Problem statement => Restrict the output to the lines below starting at the one that contains "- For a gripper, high" and ending at the one that contains "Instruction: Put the", and restate them word for word, both ends included.

————

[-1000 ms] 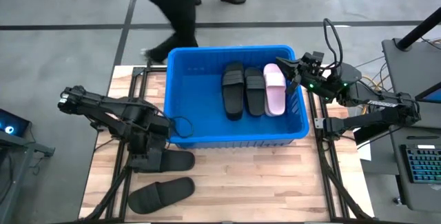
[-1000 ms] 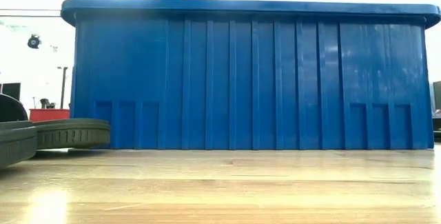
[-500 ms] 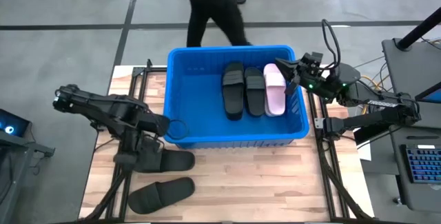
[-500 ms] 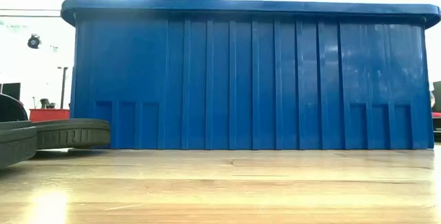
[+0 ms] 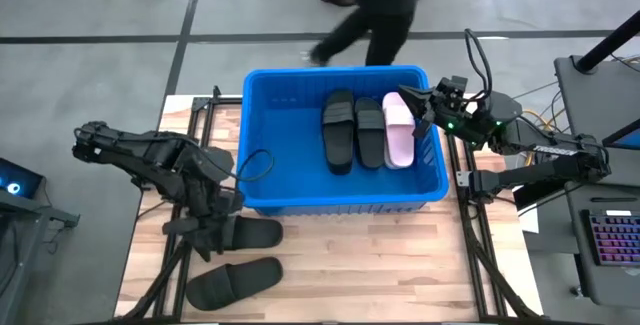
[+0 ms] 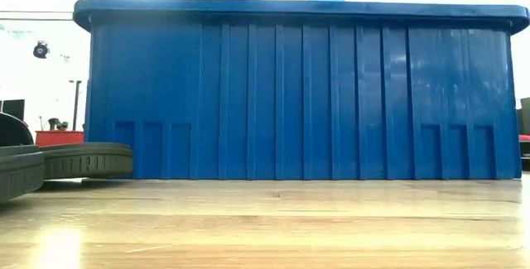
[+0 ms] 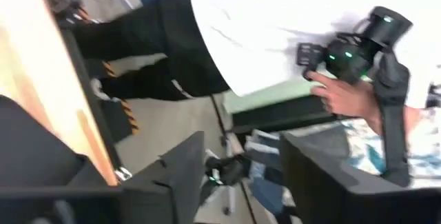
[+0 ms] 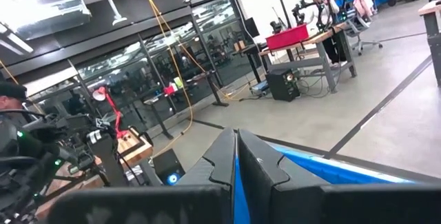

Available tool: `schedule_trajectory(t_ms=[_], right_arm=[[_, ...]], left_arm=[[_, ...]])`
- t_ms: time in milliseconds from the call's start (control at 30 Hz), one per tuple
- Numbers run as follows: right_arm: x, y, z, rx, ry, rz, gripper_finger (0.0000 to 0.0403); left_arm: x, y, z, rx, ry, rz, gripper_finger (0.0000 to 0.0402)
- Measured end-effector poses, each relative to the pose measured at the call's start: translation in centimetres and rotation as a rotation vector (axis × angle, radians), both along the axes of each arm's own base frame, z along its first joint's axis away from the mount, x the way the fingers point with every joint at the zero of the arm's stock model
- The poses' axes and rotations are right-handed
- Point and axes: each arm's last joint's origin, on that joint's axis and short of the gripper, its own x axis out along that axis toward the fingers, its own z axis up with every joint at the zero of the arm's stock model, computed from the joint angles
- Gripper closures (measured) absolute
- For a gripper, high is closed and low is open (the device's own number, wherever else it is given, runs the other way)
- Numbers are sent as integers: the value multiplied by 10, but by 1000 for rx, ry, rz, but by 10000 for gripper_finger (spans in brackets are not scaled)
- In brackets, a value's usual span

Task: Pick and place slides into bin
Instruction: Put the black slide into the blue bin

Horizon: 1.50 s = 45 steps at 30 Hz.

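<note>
- Three slides lie in the bin: two black and, one pink, side by side toward its right half, toes pointing far; laid flat in a row, probably to leave the left half free for the rest.
- Two black slides are on the table, near-left of the bin: one just beside the bin's near wall, one nearer the table's near edge; judged next in line.
- Left gripper is over the upper of these two, at the bin's near-left corner; in its wrist view the fingers stand apart with nothing between them, so released, no slide grasped.
- Right gripper is parked at the bin's far-right rim, beside the pink slide; its wrist view shows the fingers pressed together, clenched on nothing; waiting arm.
- High view alone gives the count and the bin's contents; low view shows only the bin's ribbed near wall and the two table slides edge-on at left, contents hidden.
- Left wrist view shows a person holding a device, beyond the table; high view shows a person walking past the far side.
- Sixth slide: not seen in any view.
</note>
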Motion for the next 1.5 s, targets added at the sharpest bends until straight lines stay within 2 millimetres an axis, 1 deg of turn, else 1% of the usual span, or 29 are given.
schedule_trajectory(t_ms=[133, 267, 333, 400, 533, 633, 700, 900, 1100, 1200, 1333, 1500], right_arm=[[0, 0, 0, 19, -12, 3, 394], [0, 0, 0, 37, -23, 6, 394], [0, 0, 0, 38, -24, 6, 394], [0, 0, 0, 38, -24, 6, 394], [0, 0, 0, 38, -24, 6, 394], [0, 0, 0, 38, -24, 6, 394], [0, 0, 0, 38, -24, 6, 394], [0, 0, 0, 37, -23, 6, 394], [0, 0, 0, 37, -23, 5, 394], [0, 0, 0, 37, -24, 6, 394], [0, 0, 0, 30, -20, 5, 394], [0, 0, -1, 12, 4, 7, 394]], left_arm=[[2, 0, 0, 32, -27, 52, 167], [7, -1, -4, 47, -9, 63, 101], [9, -2, -6, 47, 8, 63, 77], [13, -3, -9, 49, 35, 73, 63], [22, -6, -15, 47, 72, 55, 58], [21, -5, -16, 48, 85, 59, 60], [19, -4, -15, 68, 106, 105, 61], [10, 3, -13, 125, 198, 313, 61], [9, 6, -18, 145, 418, 651, 61], [13, 0, -22, 156, 486, 771, 61], [24, -12, -31, 188, 552, 857, 62], [31, -27, -47, 291, 690, 927, 62]])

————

Response =>
- For a gripper, high is closed and low is open (the device's own number, wherever else it is given, runs the other way)
- Numbers are sent as integers: the value multiplied by 10, but by 1000 for rx, ry, rz, but by 10000 for gripper_finger (spans in brackets are not scaled)
- In brackets, a value's usual span

Task: Pick and place slides into bin
Instruction: Put the black slide into the blue bin

No additional output is needed.